简体   繁体   中英

in PHP, is there a way to detect if a string contains any words?

The question is about detecting if a string have any words (from any languages). I'm not looking for a specific word in particular, just test if a string have real world existing words in it.

Example $str = 'allo' would return true and $str = 'zyzassk ' would return false

I tried preg_match_all('/\w/', $input_lines, $output_array); preg_math \w return each individual letters, but how to get complete words? and is there a library to test against dictionaries?

is there a way or php function to do this?
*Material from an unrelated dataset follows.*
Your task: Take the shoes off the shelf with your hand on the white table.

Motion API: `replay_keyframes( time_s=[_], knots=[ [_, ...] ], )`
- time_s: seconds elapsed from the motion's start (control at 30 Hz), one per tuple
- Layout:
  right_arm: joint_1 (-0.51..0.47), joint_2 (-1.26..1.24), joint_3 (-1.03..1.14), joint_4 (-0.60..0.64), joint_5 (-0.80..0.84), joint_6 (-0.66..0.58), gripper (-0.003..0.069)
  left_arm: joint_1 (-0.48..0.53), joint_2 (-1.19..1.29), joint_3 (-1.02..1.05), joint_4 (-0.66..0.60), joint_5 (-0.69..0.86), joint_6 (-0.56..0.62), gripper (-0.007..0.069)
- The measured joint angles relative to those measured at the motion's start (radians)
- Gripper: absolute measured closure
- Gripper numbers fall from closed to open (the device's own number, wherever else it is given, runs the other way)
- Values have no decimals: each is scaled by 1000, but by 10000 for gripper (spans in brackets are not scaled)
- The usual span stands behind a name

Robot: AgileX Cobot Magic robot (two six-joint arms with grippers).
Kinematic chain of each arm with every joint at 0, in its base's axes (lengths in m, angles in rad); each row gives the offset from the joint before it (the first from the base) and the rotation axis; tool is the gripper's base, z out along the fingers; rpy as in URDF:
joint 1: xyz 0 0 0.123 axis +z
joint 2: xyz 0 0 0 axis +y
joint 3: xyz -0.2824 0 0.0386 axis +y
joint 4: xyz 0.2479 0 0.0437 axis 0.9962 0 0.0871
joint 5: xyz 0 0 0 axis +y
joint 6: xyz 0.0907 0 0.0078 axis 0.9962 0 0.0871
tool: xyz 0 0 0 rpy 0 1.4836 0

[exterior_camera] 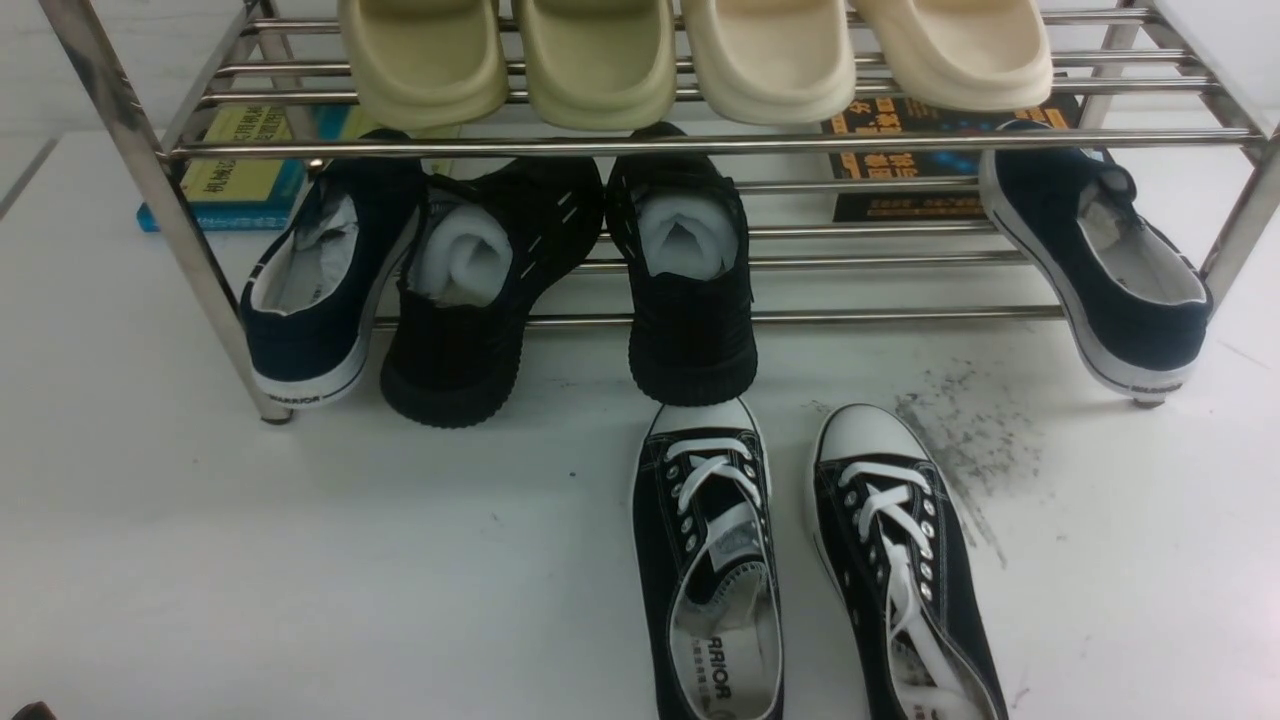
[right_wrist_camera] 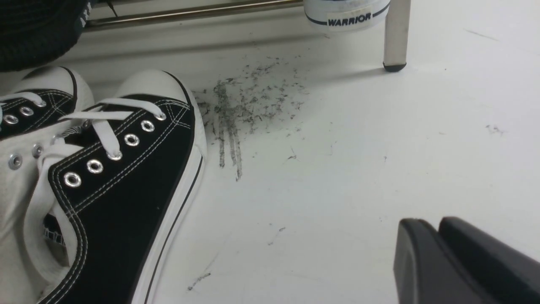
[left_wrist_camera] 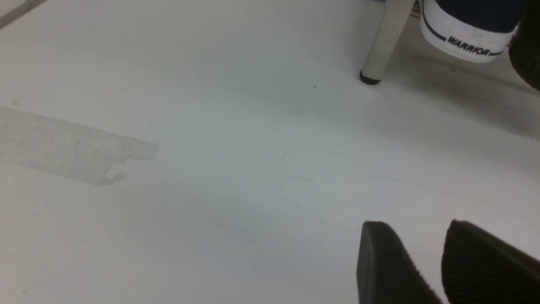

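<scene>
Left end effector (left_wrist_camera: 434,261) parted; right end effector (right_wrist_camera: 438,253) closed, empty

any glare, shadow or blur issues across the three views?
Front view: glare on the shelf rods, soft shadow beneath. Left wrist view: soft, low contrast, left gripper fingertips blurred. Right wrist view: sneaker and scuff streaks sharp, right gripper blurred.

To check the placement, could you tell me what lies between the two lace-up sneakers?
Only a bare strip of white table, seen in the front view.
</scene>
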Motion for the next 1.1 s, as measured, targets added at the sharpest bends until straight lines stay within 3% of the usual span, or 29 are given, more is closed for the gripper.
replay_keyframes(
  time_s=[0.47,0.77,1.1],
  knots=[
    [0,0,0,0,0,0,561,0,0,0,0,0,0,382],
    [-106,0,0,22,-1,-100,554,0,0,0,1,0,0,382],
    [-109,0,0,32,-1,-116,547,0,0,0,1,0,0,382]
  ],
)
There are several ways to do it:

using str_contains: https://stackoverflow.com/a/65473395/4717133

using strpos: https://www.php.net/manual/es/function.strpos.php

the main problem is that you need a pattern match in language to know if it exists in any language; This can be a bit torturous and shouldn't be done...

but you can implement the use of some app like google translate...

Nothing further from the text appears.